Par la suite, je me suis rendue compte qu’il n’y avait pas que la préfecture qui me tétanisait. Il y avait aussi la sécu, les impôts, la douane volante, les flics, les vigiles, les portiques des magasins, les papiers officiels en général et le passage de la frontière en rentrant en France. Et toujours ce « des fois qu’ils trouvent quelque chose », toujours cette petite peur de ne pas être en règle.

Je crois que je le mettais sur le compte d’un vague sentiment de mépris pour les forces de l’ordre, les connards du guichet, les papiers iniques à remplir, la pouffiasse de l’accueil, le crétin au téléphone. Et puis il y a eu un feu de cheminée chez une amie, ça a pris comme ça, ça faisait un bruit de dingue, des flammèches, de la fumée. On a appelé les pompiers, on est sorti de la maison en attendant. Tout le monde avait les mains dans les poches et regardait la cheminée de l’extérieur. Moi, j’avais le nez dans mon sac pour vérifier que j’avais bien mes papiers. Comme ma mère.

Ma mère m’avait dit un jour qu’elle voulait acheter un coffre qui résiste aux flammes pour y mettre son extrait de naturalisation. Elle m’avait dit que s’il y avait un incendie, il fallait prendre les papiers avant toute chose. Elle m’avait bien montré leur emplacement. Ces papiers prouvaient qu’elle était bien française. Déjà qu’avec les papiers c’était compliqué. Alors sans.

Pour le renouvellement de sa carte d’identité française, il fallait qu’elle prouve qu’elle était bien naturalisée française. Ça la mettait en colère, aux larmes. Elle me disait qu’elle en avait marre de devoir montrer patte blanche depuis quarante ans. C’est comme ça que j’ai connu Nantes. La S.D.N. (sous-direction des naturalisations).

Au moindre papier officiel, ça ne loupait pas : lieu de naissance ? Ma mère répondait. La personne levait les yeux. Mais ce n’est pas en France ça, Madame. Non. Ma mère épelait. Un nom de maréchal de France en plus, et ces connards ne le connaissaient même pas.
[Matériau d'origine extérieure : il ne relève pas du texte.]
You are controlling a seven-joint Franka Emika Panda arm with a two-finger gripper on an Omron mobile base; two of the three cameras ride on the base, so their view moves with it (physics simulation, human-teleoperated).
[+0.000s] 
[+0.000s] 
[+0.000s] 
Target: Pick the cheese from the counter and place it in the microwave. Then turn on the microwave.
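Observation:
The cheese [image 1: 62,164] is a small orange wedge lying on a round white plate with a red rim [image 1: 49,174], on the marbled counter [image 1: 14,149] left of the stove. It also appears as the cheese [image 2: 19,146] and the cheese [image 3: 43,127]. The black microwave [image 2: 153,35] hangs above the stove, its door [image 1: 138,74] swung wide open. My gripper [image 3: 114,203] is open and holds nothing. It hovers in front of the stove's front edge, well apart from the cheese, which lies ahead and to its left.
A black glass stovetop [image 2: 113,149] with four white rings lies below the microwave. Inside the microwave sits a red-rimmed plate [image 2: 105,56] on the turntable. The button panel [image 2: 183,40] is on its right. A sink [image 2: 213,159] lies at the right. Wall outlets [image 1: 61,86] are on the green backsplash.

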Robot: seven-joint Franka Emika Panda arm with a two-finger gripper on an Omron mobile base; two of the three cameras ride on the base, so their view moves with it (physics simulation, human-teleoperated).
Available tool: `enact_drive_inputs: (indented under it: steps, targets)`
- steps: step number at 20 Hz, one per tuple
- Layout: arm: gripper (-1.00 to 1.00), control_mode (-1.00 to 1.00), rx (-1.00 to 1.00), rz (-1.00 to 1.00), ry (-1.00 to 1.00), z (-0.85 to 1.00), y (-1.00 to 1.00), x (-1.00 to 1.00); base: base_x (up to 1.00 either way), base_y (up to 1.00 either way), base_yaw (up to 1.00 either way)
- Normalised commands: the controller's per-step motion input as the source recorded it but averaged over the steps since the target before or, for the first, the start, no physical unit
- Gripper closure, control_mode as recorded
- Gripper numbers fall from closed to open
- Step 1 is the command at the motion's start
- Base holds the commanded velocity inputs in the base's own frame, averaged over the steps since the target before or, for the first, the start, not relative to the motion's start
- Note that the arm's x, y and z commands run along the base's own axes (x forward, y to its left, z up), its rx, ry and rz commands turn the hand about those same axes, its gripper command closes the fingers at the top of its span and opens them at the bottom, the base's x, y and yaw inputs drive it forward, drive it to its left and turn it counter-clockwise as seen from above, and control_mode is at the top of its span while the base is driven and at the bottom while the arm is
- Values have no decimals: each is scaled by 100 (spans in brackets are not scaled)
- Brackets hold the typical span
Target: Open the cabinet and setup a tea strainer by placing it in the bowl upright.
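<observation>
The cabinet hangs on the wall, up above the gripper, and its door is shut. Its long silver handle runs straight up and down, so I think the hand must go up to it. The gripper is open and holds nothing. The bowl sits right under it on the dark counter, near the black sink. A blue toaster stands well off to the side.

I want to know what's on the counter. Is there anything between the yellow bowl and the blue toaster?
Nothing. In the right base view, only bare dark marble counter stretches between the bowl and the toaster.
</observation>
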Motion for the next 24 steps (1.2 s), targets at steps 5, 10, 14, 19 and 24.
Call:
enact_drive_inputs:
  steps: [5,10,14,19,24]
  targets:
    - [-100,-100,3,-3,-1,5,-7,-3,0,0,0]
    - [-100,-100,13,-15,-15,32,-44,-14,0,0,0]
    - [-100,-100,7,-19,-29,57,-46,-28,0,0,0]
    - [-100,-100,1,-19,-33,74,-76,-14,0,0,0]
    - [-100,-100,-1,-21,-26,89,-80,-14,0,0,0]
Lorsque j’ai mis le nez dans ses papiers, je me suis rendue compte qu’elle avait tout gardé. Des factures d’électricité de vingt ans, des diplômes, des relevé de notes et des photocopies diverses au cas ou. Le tout était rangé selon un ordre impeccable, annoté, trié, histoire de prouver que si elle était moins naturellement naturelle que les autres français, elle était tout de même une femme bien, elle avait les preuves de sa naturalité, même douteuse.

Ce matin, je suis tombée sur un article intitulé « Besson présente la nouvelle procédure de naturalisation «  dans le Figaro. Actuellement, pour tenter d’obtenir la nationalité française, il faut déposer une demande à la préfecture de son lieu de domicile et commencer à constituer un dossier, comprenant « un entretien d’assimilation ». Ensuite la préfecture l’envoie à Nantes, à la SDN. Cette réforme de la procédure de naturalisation, enclenchée par Hortefeux et relayée par l’ex-socialiste Besson, prévoit un transfert de compétences vers les préfectures.

Inutile de rappeler le statut des préfets, leur rôle, leur dépendance au pouvoir.

Inutile également de mentionner les risques de cette réforme, l’arbitraire, l’hétérogénéité des possibilités d’accès à la naturalisation que cela va provoquer.

Inutile de parler de ce qui sous-tend cette réforme, inutile de dire que la France veut des naturels vraiment naturels, pas des naturels en toc, des faux, des mal nés, des métèques déguisés en bon français.